*** Record extracts ***

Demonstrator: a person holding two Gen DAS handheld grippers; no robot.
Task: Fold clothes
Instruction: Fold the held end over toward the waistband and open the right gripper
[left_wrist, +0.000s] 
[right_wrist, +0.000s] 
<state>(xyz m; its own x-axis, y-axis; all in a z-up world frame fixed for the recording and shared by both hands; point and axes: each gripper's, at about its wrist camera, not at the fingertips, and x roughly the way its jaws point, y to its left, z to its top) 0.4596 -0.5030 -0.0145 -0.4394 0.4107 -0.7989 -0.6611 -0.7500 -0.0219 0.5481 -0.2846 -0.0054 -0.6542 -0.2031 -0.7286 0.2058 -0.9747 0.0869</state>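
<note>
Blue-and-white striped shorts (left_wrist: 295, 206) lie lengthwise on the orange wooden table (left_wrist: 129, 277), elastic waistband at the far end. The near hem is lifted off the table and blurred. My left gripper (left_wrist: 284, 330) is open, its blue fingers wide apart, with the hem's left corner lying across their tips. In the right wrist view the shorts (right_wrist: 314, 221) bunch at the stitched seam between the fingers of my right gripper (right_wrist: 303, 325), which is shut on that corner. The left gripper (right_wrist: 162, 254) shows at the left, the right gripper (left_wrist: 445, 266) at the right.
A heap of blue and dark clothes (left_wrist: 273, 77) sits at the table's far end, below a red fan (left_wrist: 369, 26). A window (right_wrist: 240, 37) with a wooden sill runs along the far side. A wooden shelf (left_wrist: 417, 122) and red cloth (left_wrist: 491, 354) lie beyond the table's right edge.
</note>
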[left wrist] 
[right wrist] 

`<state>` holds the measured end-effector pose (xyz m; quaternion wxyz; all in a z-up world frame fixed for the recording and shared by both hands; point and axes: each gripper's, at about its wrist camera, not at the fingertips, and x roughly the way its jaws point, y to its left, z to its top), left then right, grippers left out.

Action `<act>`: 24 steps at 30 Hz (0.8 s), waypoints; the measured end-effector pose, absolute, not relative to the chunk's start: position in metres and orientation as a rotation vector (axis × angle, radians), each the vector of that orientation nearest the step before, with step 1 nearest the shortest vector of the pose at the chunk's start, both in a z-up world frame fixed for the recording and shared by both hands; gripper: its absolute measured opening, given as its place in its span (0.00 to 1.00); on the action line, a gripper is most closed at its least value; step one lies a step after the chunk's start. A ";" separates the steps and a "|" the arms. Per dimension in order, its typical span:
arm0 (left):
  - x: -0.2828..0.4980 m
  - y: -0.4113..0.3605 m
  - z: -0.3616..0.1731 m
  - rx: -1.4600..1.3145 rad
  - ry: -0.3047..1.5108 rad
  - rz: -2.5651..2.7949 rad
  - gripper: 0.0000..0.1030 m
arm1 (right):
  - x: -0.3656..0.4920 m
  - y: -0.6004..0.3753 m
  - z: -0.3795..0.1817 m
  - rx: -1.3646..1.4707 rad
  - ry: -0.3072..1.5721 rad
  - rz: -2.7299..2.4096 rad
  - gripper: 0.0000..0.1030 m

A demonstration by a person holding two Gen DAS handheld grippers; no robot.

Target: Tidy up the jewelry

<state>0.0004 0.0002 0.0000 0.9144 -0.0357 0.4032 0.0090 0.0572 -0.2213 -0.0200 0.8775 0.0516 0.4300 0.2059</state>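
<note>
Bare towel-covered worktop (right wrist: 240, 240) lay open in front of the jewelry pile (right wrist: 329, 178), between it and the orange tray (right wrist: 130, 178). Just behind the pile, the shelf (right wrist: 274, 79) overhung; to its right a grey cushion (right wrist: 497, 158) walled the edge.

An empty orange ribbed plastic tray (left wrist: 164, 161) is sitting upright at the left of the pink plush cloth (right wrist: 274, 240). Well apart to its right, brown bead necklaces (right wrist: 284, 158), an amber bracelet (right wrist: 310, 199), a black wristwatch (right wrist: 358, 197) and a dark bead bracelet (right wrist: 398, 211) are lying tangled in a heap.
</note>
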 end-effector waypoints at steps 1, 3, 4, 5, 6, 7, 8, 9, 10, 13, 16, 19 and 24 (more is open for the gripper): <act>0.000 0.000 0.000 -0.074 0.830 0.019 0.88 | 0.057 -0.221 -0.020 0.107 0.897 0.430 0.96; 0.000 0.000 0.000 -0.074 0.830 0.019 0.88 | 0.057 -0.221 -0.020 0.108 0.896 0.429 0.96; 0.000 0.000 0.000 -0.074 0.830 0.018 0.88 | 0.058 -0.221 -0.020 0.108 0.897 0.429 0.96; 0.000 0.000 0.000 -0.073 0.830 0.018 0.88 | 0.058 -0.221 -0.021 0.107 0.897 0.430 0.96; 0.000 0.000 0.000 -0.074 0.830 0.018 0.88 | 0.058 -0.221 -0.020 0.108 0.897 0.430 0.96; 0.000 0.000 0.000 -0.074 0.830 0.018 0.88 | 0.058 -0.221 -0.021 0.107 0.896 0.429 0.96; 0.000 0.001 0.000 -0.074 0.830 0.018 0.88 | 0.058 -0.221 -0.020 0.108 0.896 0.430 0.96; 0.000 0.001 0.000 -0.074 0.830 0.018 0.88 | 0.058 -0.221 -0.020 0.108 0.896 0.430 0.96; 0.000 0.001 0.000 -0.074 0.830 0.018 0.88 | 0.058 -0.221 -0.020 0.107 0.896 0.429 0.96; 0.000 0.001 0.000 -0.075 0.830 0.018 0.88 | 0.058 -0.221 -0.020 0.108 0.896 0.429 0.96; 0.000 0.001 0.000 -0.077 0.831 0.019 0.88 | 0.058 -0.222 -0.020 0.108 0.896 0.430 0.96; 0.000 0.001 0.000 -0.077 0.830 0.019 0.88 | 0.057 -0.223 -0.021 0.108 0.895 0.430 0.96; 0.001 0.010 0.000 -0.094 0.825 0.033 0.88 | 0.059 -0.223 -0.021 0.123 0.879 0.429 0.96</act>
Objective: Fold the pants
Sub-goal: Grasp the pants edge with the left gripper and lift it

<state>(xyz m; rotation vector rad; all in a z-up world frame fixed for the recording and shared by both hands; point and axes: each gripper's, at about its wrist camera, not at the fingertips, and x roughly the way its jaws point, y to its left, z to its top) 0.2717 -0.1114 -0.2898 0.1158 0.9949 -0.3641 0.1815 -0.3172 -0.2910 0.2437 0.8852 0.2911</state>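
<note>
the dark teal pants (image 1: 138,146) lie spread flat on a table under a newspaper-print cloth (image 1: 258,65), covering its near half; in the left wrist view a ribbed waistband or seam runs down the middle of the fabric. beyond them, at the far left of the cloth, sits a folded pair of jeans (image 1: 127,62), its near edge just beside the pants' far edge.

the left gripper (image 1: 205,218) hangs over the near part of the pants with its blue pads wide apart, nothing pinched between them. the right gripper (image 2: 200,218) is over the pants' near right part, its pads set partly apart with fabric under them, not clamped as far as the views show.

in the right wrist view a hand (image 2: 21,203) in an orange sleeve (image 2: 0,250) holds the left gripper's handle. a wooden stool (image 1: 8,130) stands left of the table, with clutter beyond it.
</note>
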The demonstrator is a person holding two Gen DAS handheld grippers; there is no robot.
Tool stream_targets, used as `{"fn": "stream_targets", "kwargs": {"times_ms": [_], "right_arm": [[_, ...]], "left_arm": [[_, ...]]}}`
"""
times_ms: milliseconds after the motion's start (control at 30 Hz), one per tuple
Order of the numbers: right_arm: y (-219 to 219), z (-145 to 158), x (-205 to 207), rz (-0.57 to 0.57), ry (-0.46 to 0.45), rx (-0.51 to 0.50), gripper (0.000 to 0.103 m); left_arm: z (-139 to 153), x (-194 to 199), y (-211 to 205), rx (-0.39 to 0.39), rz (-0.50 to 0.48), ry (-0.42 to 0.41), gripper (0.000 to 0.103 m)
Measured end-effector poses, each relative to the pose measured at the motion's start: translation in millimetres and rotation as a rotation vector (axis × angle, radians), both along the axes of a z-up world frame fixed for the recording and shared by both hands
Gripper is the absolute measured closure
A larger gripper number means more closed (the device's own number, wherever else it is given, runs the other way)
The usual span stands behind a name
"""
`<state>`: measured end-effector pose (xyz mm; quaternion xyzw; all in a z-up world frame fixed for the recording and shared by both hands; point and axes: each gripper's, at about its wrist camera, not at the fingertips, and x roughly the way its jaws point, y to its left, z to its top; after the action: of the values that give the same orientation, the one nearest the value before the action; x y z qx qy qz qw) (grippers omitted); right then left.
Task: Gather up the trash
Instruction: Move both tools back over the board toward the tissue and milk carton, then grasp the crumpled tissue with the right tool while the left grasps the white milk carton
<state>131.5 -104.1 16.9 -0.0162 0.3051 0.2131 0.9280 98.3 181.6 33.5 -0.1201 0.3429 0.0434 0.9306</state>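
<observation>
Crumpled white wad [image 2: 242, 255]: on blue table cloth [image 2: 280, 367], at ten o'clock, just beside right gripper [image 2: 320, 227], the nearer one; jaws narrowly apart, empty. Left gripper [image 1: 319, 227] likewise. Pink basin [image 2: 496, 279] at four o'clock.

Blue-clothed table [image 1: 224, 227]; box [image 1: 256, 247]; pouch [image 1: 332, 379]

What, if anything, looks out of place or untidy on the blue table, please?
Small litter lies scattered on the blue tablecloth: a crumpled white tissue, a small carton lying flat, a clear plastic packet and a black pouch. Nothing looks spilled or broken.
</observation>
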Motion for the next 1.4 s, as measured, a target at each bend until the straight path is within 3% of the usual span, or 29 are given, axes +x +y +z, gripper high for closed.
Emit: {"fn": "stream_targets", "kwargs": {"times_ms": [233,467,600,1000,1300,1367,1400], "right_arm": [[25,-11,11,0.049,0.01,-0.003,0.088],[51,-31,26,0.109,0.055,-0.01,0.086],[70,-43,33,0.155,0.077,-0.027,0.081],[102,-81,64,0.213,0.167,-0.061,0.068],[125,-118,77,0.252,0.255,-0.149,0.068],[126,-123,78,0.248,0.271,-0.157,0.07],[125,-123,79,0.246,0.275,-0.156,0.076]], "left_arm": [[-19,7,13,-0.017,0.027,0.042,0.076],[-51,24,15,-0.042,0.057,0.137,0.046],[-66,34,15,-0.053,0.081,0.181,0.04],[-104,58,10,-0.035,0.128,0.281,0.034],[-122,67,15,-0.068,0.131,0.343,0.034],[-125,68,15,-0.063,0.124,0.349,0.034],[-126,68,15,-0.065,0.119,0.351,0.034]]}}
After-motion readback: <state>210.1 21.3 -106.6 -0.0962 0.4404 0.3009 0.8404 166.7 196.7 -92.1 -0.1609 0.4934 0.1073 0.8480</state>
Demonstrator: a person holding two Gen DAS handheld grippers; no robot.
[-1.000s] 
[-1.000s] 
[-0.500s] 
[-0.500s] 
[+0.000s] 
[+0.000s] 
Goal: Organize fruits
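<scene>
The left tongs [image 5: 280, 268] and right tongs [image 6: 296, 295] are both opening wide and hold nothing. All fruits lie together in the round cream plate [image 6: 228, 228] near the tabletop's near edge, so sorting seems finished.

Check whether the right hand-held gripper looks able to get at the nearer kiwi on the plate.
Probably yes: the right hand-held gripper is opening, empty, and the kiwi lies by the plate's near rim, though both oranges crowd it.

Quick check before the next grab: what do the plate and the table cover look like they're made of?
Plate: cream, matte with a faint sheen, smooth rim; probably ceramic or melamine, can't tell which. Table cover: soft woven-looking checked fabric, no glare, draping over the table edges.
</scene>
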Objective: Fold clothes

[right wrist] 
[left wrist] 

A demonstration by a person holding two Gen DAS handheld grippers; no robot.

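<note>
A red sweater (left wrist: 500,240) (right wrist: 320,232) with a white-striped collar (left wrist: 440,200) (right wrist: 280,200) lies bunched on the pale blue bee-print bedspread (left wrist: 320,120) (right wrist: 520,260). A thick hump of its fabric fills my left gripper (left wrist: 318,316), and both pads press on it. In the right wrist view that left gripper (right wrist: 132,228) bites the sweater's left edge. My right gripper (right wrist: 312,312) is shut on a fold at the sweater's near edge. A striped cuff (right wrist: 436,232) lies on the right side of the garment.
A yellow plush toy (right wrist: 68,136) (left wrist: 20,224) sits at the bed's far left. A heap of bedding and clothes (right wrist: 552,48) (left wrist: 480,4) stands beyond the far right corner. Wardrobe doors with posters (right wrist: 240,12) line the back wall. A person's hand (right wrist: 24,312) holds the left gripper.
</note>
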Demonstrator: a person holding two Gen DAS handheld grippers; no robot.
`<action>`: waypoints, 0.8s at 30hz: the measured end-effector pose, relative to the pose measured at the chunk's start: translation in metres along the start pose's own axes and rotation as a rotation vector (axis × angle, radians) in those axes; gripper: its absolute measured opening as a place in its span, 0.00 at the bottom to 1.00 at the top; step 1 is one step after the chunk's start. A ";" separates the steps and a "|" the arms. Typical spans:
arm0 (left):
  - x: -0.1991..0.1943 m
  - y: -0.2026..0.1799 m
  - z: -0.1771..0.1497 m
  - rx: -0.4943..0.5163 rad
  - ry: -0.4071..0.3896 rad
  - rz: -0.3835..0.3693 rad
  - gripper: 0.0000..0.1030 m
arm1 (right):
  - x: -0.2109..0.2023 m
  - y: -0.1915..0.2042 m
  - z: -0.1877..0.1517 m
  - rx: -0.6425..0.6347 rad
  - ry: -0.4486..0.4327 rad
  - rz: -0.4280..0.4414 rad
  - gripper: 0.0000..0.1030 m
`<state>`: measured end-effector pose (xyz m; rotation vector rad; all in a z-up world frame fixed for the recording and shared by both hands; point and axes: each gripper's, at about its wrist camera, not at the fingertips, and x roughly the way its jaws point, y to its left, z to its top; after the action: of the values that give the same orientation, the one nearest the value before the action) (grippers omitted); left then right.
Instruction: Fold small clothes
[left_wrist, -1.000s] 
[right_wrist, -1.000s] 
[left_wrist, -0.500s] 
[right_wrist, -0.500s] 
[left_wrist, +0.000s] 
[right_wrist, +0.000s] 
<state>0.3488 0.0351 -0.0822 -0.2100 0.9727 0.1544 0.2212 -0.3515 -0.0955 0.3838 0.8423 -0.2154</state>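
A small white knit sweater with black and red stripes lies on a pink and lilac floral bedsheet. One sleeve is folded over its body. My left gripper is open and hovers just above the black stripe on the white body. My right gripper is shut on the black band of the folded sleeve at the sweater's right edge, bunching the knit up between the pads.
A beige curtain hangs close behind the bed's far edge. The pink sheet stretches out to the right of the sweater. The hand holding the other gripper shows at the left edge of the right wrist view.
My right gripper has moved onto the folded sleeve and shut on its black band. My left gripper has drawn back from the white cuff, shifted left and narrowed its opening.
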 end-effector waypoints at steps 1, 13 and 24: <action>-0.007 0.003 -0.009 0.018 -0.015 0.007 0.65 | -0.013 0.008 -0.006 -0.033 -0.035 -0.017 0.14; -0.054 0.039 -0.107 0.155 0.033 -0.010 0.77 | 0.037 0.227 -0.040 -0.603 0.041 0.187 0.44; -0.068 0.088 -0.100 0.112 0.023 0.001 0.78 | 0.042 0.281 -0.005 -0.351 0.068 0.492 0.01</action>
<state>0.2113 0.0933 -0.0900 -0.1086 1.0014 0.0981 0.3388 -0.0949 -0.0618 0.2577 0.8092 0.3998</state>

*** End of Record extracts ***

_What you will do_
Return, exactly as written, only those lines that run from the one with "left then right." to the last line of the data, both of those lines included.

_Answer for the task_
`<state>`: measured end-effector pose (xyz m; rotation vector rad; all in a z-up world frame fixed for the recording and shared by both hands; point and axes: each gripper's, at about its wrist camera, not at the fingertips, and x roughly the way its jaws point, y to its left, z to its top; after the action: of the values that give the same orientation, the one nearest the value before the action) (grippers omitted); left then right.
Instruction: Fold small clothes
[left_wrist, -1.000s] 
[right_wrist, -1.000s] 
[left_wrist, -0.500s] 
[right_wrist, -0.500s] 
[left_wrist, +0.000s] 
[right_wrist, +0.000s] 
<state>0.3488 0.0351 -0.0822 -0.2100 0.9727 0.1544 0.2212 -0.3515 -0.0955 0.3838 0.8423 -0.2154</state>
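A small white knit sweater with black and red stripes lies on a pink and lilac floral bedsheet. One sleeve is folded over its body. My left gripper is open and hovers just above the black stripe on the white body. My right gripper is shut on the black band of the folded sleeve at the sweater's right edge, bunching the knit up between the pads.
A beige curtain hangs close behind the bed's far edge. The pink sheet stretches out to the right of the sweater. The hand holding the other gripper shows at the left edge of the right wrist view.
My right gripper has moved onto the folded sleeve and shut on its black band. My left gripper has drawn back from the white cuff, shifted left and narrowed its opening.
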 end-effector waypoints at steps 1, 13 and 24: <action>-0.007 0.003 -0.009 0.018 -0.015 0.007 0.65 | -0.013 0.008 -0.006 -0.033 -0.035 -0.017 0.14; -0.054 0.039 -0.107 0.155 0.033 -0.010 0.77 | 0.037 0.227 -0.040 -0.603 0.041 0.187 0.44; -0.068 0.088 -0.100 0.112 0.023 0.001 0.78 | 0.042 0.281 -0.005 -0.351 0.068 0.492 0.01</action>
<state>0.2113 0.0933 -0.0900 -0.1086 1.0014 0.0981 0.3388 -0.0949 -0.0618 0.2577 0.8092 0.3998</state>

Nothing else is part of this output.